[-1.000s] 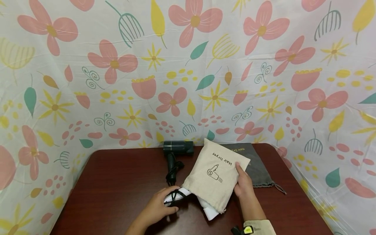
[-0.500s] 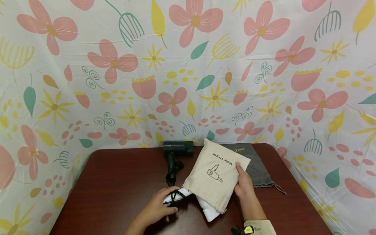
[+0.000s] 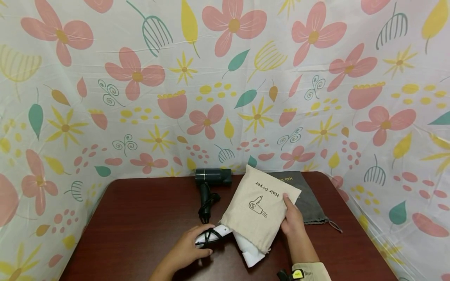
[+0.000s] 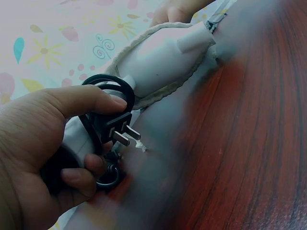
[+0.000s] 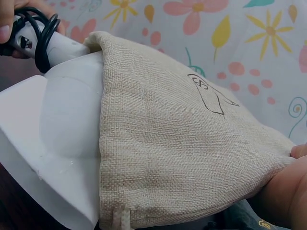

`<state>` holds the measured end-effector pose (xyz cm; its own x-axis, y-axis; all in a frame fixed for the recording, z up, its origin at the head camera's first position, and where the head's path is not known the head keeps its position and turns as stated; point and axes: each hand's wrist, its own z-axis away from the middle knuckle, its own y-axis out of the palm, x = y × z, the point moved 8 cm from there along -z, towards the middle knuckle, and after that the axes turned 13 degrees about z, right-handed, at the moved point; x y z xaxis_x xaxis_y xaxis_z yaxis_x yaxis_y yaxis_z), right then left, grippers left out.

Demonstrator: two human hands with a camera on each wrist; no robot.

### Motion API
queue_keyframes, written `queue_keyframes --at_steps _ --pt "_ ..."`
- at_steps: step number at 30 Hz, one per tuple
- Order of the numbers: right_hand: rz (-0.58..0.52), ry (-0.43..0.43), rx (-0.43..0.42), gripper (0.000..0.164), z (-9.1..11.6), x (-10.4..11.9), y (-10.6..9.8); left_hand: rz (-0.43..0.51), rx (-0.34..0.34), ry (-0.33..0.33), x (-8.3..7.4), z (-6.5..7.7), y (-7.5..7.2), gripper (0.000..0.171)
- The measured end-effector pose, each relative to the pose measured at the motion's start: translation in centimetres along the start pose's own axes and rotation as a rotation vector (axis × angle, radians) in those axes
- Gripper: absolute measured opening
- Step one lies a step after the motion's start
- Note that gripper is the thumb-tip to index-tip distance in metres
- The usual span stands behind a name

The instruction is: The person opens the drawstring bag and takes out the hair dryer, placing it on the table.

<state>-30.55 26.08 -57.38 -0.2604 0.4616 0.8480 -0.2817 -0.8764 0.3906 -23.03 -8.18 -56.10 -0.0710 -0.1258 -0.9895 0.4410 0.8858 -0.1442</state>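
A white hair dryer point(image 5: 67, 110) sits partly inside a beige cloth bag point(image 3: 260, 207) printed "Hair Dryer"; its nozzle and handle stick out of the bag's mouth. My left hand point(image 3: 188, 246) grips the white handle, which has a black cord point(image 4: 108, 84) wound round it. Two metal plug prongs point(image 4: 127, 135) show beside the thumb in the left wrist view. At the bag's closed end, my right hand point(image 3: 293, 218) holds the cloth by its right edge, thumb on top. The part of the dryer within the bag is hidden.
A dark green hair dryer point(image 3: 213, 176) with its cord bundled lies at the back of the brown table point(image 3: 140, 218). Behind the beige bag lies a grey drawstring bag point(image 3: 309, 203), partly covered. A flowered cloth point(image 3: 225, 78) hangs beyond the table's back edge.
The beige bag has shifted slightly to the right with my right hand, and a little more of the white dryer shows at its mouth. My left hand keeps nearly the same place.
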Motion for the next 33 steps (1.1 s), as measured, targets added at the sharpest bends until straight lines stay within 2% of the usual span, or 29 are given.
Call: queue_keyframes --at_steps 8,17,20,26,33 --pt "-0.008 0.021 -0.009 0.052 -0.09 -0.07 -0.19 0.016 0.003 -0.011 0.02 0.09 -0.07 0.068" --pt "-0.005 0.015 -0.024 0.051 -0.04 -0.09 -0.26 -0.077 -0.009 0.007 0.33 0.17 -0.37 0.067" --pt "-0.006 0.012 -0.022 0.051 -0.04 0.0 -0.26 -0.06 -0.007 -0.001 0.42 0.25 -0.3 0.068" --pt "-0.024 0.007 -0.031 0.045 -0.05 0.25 -0.26 -0.026 0.006 -0.006 0.22 0.25 -0.13 0.068" --pt "-0.037 -0.01 -0.038 0.03 -0.06 0.43 -0.25 -0.083 0.016 -0.02 0.21 0.06 -0.16 0.067"
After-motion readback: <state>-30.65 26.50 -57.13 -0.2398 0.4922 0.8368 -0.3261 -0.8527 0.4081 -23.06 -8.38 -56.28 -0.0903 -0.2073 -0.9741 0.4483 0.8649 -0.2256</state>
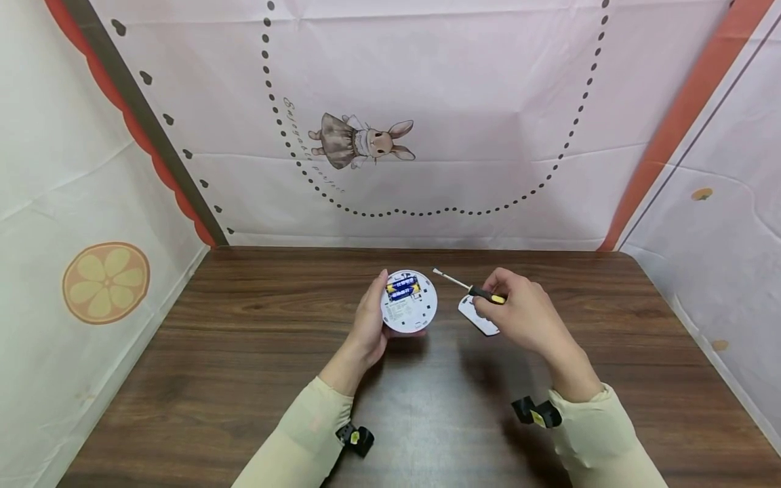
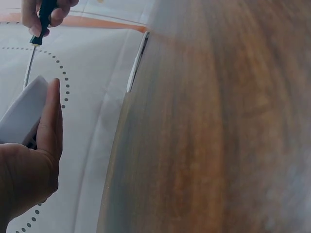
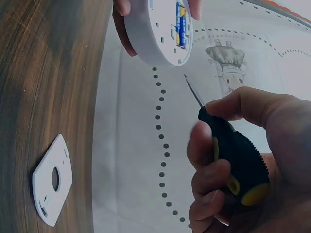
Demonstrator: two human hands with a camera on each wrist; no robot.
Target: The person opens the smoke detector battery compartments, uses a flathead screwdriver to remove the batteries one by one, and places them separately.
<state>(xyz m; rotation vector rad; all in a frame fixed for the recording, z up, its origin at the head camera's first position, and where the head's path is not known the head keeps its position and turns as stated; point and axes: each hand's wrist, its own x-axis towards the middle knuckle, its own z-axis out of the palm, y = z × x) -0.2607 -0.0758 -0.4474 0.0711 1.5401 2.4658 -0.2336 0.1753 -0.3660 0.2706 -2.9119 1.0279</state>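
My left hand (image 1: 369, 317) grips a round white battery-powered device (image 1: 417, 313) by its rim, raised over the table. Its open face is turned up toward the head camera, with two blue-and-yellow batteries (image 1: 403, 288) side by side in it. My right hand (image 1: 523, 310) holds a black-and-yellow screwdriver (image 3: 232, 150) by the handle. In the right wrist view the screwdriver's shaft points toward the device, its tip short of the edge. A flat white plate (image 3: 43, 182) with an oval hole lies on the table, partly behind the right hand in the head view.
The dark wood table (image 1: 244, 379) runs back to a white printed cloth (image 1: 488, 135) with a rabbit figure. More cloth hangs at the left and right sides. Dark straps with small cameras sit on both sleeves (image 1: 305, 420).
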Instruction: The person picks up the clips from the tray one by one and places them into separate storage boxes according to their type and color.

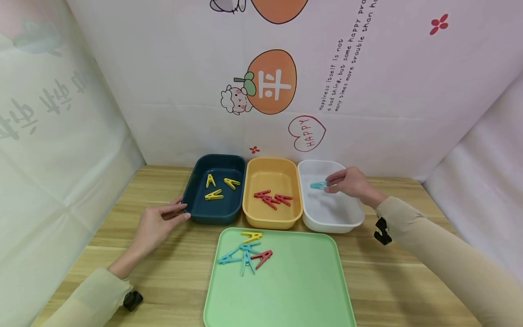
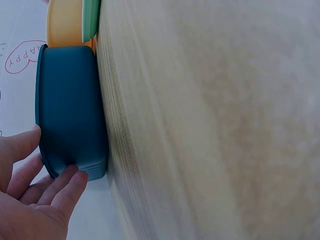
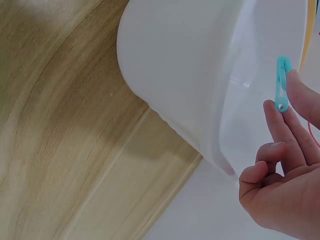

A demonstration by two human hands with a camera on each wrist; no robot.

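Note:
My right hand [image 1: 350, 182] pinches a light-blue clothespin [image 3: 281, 85] between thumb and fingertips, over the inside of the white bin [image 1: 333, 226]. My left hand [image 1: 157, 226] is at the near left corner of the dark blue bin [image 2: 70, 105], thumb by the rim and fingertips against the outer wall. Several yellow clothespins [image 1: 214, 195] lie inside that bin. In the yellow-orange bin [image 1: 273, 223] sit several red clothespins [image 1: 283, 199]. On the green tray [image 1: 286, 290] are a yellow clothespin [image 1: 251, 236], a red clothespin [image 1: 262, 257] and several light-blue clothespins [image 1: 247, 262].
The three bins stand side by side on a wooden table [image 1: 392, 272], close to a printed white cloth [image 1: 184, 91] hung behind. More white cloth [image 1: 490, 172] hangs along the right side. The green tray lies in front of the bins.

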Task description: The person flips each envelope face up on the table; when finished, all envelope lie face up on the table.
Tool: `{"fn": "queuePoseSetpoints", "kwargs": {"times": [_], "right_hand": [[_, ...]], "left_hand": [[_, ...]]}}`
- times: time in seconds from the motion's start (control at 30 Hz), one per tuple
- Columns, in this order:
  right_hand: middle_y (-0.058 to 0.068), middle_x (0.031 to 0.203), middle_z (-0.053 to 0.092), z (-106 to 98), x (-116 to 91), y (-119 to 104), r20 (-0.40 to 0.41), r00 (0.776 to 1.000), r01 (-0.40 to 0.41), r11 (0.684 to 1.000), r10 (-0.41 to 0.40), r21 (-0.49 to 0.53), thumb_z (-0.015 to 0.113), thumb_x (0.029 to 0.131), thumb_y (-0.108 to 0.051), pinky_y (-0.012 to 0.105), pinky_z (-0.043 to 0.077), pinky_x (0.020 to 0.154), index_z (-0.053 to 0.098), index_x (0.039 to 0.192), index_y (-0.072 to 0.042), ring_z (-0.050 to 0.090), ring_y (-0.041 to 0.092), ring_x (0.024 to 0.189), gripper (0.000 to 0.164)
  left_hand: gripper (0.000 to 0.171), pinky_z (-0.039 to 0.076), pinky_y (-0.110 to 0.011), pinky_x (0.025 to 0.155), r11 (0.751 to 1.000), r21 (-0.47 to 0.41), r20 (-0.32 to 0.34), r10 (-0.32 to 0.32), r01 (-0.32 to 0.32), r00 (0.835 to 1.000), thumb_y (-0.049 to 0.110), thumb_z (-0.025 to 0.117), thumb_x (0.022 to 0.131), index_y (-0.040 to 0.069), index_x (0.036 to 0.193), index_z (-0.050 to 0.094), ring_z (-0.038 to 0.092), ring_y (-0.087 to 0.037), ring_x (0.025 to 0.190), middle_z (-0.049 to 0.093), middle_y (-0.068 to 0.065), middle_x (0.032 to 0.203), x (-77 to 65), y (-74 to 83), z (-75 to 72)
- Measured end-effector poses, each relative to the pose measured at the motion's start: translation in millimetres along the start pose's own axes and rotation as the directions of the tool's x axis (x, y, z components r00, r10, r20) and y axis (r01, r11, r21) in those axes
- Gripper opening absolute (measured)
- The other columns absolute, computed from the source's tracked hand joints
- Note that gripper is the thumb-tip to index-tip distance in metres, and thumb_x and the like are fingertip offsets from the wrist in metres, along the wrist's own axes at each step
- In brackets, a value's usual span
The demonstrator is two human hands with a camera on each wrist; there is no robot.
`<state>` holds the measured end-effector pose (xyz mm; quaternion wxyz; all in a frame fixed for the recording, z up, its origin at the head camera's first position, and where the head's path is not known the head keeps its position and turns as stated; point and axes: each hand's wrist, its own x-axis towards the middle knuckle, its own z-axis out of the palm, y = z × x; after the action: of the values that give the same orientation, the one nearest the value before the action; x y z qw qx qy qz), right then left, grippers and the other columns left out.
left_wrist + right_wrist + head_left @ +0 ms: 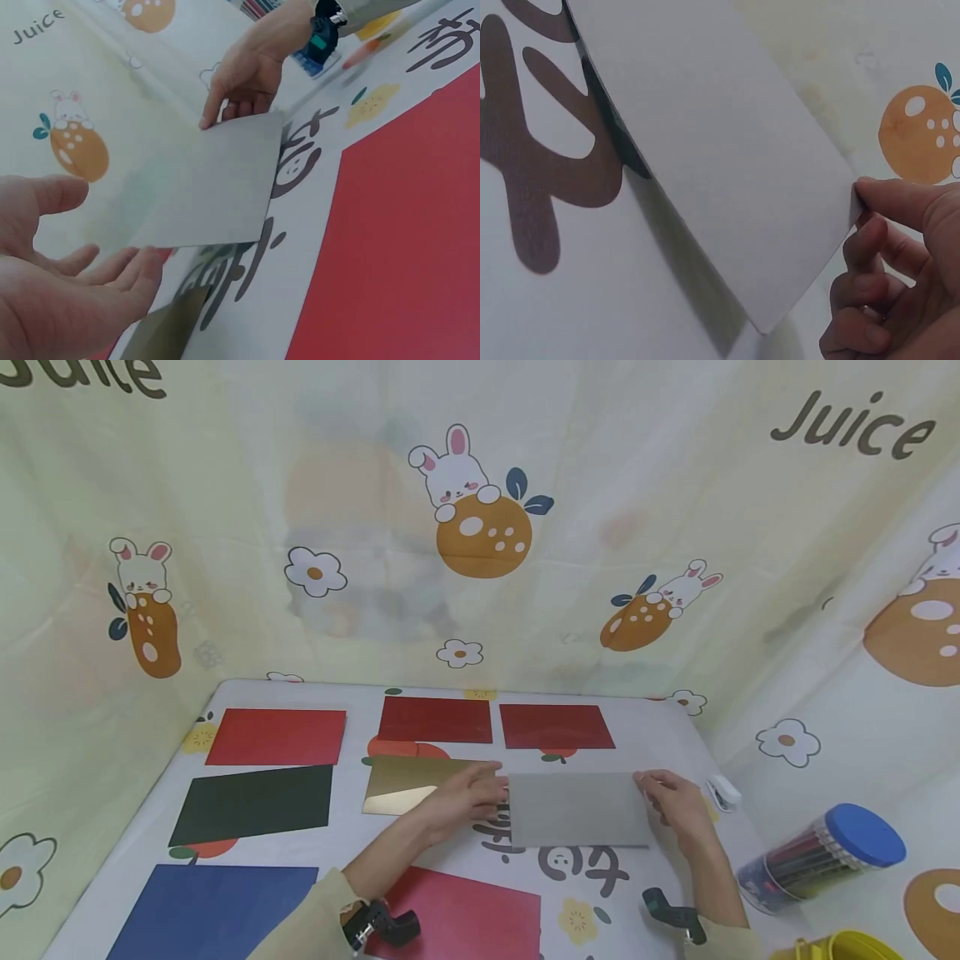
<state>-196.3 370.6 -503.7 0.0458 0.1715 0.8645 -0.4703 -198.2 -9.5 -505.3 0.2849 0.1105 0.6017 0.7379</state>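
Observation:
A light grey card is raised at a slant over the table's right half. Thumb and fingers of my right hand pinch its right edge near the far corner, as the right wrist view also shows. By the card's left edge is my left hand, its thumb held apart and its fingers loosely extended. In the left wrist view those fingers reach the card's near edge; whether they touch it I cannot tell. A dark green strip shows beneath the card. Partly behind my left hand lies a gold card.
Red cards lie along the back, with a dark green card and blue card at left. A larger red card lies in front. At right are a blue-lidded pencil tub, a yellow container and a small white object.

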Motion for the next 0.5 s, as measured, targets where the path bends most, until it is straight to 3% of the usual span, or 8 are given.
{"fn": "queuePoseSetpoints", "kwargs": {"times": [0.23, 0.37, 0.5], "right_hand": [[-0.006, 0.086, 0.062, -8, -3, -9, -0.031, 0.998, 0.063, 0.995, -0.061, 0.077, 0.061, 0.096, -0.054, 0.027, 0.042, 0.063, 0.063, 0.123, -0.008, 0.051, 0.016, 0.079, 0.053], [-0.010, 0.086, 0.069, -12, -5, -13, -0.049, 0.995, 0.094, 0.989, -0.088, 0.118, 0.063, 0.095, -0.054, 0.025, 0.043, 0.066, 0.065, 0.121, -0.009, 0.053, 0.015, 0.082, 0.052], [-0.009, 0.092, 0.072, -12, -8, -16, -0.073, 0.987, 0.153, 0.980, -0.144, 0.125, 0.062, 0.096, -0.053, 0.021, 0.045, 0.070, 0.067, 0.119, -0.006, 0.054, 0.013, 0.087, 0.052]], "left_hand": [[0.062, 0.037, -0.049, 0.115, 0.999, 0.022, 0.008, 0.032, -0.032, 0.999, 0.027, 0.063, 0.100, 0.022, 0.154, 0.035, 0.048, -0.032, 0.138, 0.046, -0.010, 0.153, -0.5, 10.5, -3.7], [0.058, 0.033, -0.048, 0.117, 0.997, -0.014, -0.006, 0.078, -0.078, 0.997, 0.025, 0.061, 0.101, 0.020, 0.154, 0.036, 0.049, -0.026, 0.139, 0.048, -0.011, 0.153, 0.0, 16.3, -5.1], [0.057, 0.031, -0.051, 0.118, 0.994, -0.045, -0.025, 0.102, -0.103, 0.994, 0.024, 0.060, 0.102, 0.019, 0.154, 0.036, 0.047, -0.028, 0.140, 0.049, -0.011, 0.152, 0.1, 19.8, -6.1]]}}
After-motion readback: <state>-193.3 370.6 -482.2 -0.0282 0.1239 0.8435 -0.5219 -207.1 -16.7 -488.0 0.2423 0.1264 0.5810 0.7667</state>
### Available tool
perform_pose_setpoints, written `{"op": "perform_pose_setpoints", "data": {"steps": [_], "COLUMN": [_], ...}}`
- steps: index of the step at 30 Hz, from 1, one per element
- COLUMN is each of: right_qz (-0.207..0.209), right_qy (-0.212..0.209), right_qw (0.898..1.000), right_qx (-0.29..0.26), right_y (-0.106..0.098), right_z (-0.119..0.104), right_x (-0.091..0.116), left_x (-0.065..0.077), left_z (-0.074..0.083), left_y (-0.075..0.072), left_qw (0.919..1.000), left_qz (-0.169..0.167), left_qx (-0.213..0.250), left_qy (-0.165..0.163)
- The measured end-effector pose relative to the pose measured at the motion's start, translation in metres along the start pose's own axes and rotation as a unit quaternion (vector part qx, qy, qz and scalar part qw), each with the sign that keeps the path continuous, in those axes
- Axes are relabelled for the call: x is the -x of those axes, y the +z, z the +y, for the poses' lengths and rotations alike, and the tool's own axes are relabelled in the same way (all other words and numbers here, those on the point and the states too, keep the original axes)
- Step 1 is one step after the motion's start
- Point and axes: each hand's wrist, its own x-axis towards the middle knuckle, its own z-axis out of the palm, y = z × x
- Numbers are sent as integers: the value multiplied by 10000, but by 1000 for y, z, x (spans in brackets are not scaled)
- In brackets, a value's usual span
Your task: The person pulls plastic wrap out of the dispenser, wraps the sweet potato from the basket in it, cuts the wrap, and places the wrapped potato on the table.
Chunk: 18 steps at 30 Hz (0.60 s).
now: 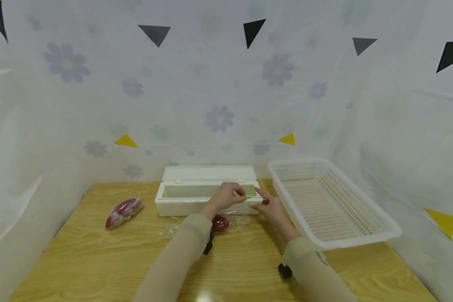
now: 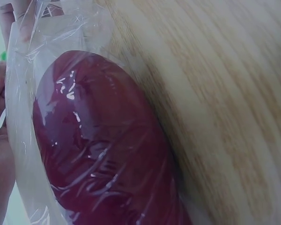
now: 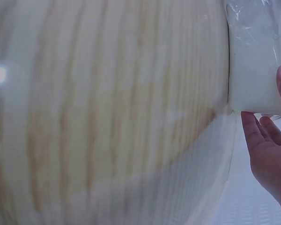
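A long white cling film dispenser box (image 1: 207,208) stands with its lid (image 1: 211,173) raised behind it. My left hand (image 1: 226,197) pinches the small green slide cutter (image 1: 248,196) near the box's right end. My right hand (image 1: 272,209) grips that same end, its thumb on the front face and fingers at the end face (image 3: 267,145). Clear cling film (image 2: 91,28) hangs down the box's front. It spreads over a smooth, purple-red oblong item (image 2: 103,140) on the table, which my left forearm partly covers in the head view. Its exact kind cannot be told.
Another purple-red item (image 1: 123,212), wrapped in film, lies at the left on the wooden table (image 1: 98,260). A white perforated plastic basket (image 1: 334,205) sits close beside my right hand. A patterned curtain (image 1: 211,84) stands behind the table.
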Motion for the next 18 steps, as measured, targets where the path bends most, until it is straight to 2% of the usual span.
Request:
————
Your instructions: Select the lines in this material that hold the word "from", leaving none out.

Solution for this exercise:
`<state>` holds the measured end-effector pose (xyz cm; its own x-axis, y-axis; all in a frame fixed for the recording, z up, its origin at the head camera's first position, and where the head's path is not known the head keeps its position and turns as stated; point and axes: each hand's wrist, its own z-axis away from the middle knuckle, its own y-axis out of the palm, x = y × z, the point moved 8 cm from there along -z, towards the middle knuckle, and after that the axes turned 13 degrees about z, right-handed, at the moved point; x y z xaxis_x xaxis_y xaxis_z yaxis_x yaxis_y yaxis_z), right then left, grippers left out.
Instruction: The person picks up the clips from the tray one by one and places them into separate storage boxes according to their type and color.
- times: time in seconds from the motion's start (control at 30 Hz), one per tuple
- The other columns absolute, computed from the source's tracked hand joints
- Note that gripper is the thumb-tip to index-tip distance in metres, and thumb_x and the like are fingertip offsets from the wrist in metres, along the wrist's own axes at each step
- steps: index of the step at 30 Hz, from 1, one per element
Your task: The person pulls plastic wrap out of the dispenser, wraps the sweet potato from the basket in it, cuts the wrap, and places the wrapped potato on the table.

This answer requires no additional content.